Since President Trump fired the last Bureau of Labor Statistics head honcho who delivered bad news like this latest August number, he’s now taken to blaming the bad jobs report on the chairman of the Federal Reserve, Jerome Powell, who he himself appointed to the position in November 2017. At the time, Trump said of Powell, who previously served as Under Secretary at the Department of Treasury under President George H.W. Bush.: (He) is “strong, committed, and smart.” (Source: CBS News.)
However, like the president is so apt to do with people not in his good graces, possibly a holdover from his adolescent years, “Sleepy Joe” and “Crooked Hillary,” for example, Trump has now given Powell a clever nickname: Jerome “Too Late” Powell. After the dismal August jobs layoff number was announced last week, the president took to his personal platform, Truth Social, where he can spin anything he wishes, to write: “Jerome ‘Too Late’ Powell should have lowered rates long ago.As usual, he’s ‘Too Late!’” Typically, the Fed generally does not decrease interest rates during an inflation; instead, they typically raise interest rates to combat inflation. Decreasing interest rates makes it cheaper to borrow money, which encourages more spending and investment, and this increased economic activity can further fuel inflation by increasing demand for goods and services.

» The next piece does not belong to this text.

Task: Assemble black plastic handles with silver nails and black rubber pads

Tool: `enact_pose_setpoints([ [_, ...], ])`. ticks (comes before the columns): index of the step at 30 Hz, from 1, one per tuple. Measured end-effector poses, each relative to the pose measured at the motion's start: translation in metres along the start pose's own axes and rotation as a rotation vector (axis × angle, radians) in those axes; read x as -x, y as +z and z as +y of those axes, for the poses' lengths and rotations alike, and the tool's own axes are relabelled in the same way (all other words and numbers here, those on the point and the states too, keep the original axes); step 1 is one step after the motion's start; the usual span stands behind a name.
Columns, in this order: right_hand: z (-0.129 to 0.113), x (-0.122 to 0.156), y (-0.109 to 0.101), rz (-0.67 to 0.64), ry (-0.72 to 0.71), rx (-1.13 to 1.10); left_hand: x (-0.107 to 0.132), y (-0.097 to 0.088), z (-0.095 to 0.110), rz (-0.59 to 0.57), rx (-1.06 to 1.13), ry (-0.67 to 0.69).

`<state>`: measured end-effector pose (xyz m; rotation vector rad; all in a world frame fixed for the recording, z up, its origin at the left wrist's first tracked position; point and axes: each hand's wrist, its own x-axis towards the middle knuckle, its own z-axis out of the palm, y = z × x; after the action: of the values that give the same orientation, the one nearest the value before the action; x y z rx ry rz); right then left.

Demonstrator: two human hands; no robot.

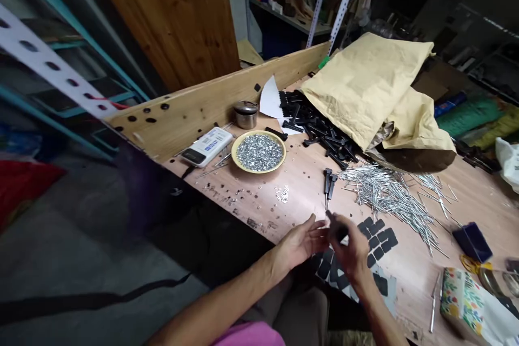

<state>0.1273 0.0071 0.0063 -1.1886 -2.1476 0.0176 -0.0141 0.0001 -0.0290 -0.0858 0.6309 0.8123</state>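
My right hand (pixel 352 246) is closed around a dark, rounded piece (pixel 337 230), blurred, whose exact kind I cannot make out. Just left of it, my left hand (pixel 300 243) is open, palm turned up and fingers stretched toward that piece; whether they touch it I cannot tell. Beyond the hands lie two black plastic parts (pixel 329 184) with thin metal rods. Several black rounded-square pads (pixel 377 240) are laid out beside my right hand, and more dark pads rest on a grey sheet (pixel 390 286) under my wrists. Small metal rings (pixel 283 193) lie loose ahead of my left hand.
A yellow bowl (pixel 238 165) full of small metal pieces stands near a white digital scale (pixel 208 146) and a metal pot (pixel 245 114). Behind are black plastic parts (pixel 324 135) and a large paper bag (pixel 365 86). To the right lie metal rods (pixel 389 200) and a blue box (pixel 472 242).
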Motion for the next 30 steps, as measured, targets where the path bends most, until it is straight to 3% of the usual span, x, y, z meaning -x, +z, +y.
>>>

This makes sense to anyone who understands the relatively simple concept of “supply and demand.”
Therefore, a Fed rate cut would be counterproductive if the goal is to bring inflation under control, as opposed to leaving the rate where it is for now. (Source: Common Sense.)
No matter, as long as President Trump and his sycophants in the cabinet have someone else to blame for poor economic news, like “Too Late” Powell, instead of the president’s shotgun, helter- skelter, approach to trade tariffs, we’re all good.
Note: Another editorial that took too many words to write.
Good news is, the U.S. is only approximately $37 trillion in debt. (Source: House Budget Committee.) Trump’s Big Beautiful Bill will increase the national debt, but not to worry for those without a job. A can of Alpo is still pretty darn cheap.
Poor farmers. Poor U.S. economy. Poor unemployed people. Poor businesses on the verge of collapse. Poor people getting rounded up by ICE and deported with no hint of criminal activity, currently working…until they were picked up by ICE at work sites across the U.S.
“Round ‘em up, head ‘em out.” After all, like the president posted on Truth Social over the weekend, “I love the smell of deportations in the morning.”
Last but not least, did you see what one company is doing to get around Trump’s tariffs, which were, according to the president, originally intended to bring jobs back to the U.S.?
They simply moved their manufacturing base from China to Viet Nam, which has a lower U.S. import tariff. (40 percent vs. 20 percent.)
Brilliant move.
Who is paying for these tariffs? The American consumer, many of whom are now unemployed.
No matter. Just wait until 2027. Things will get better. Promise.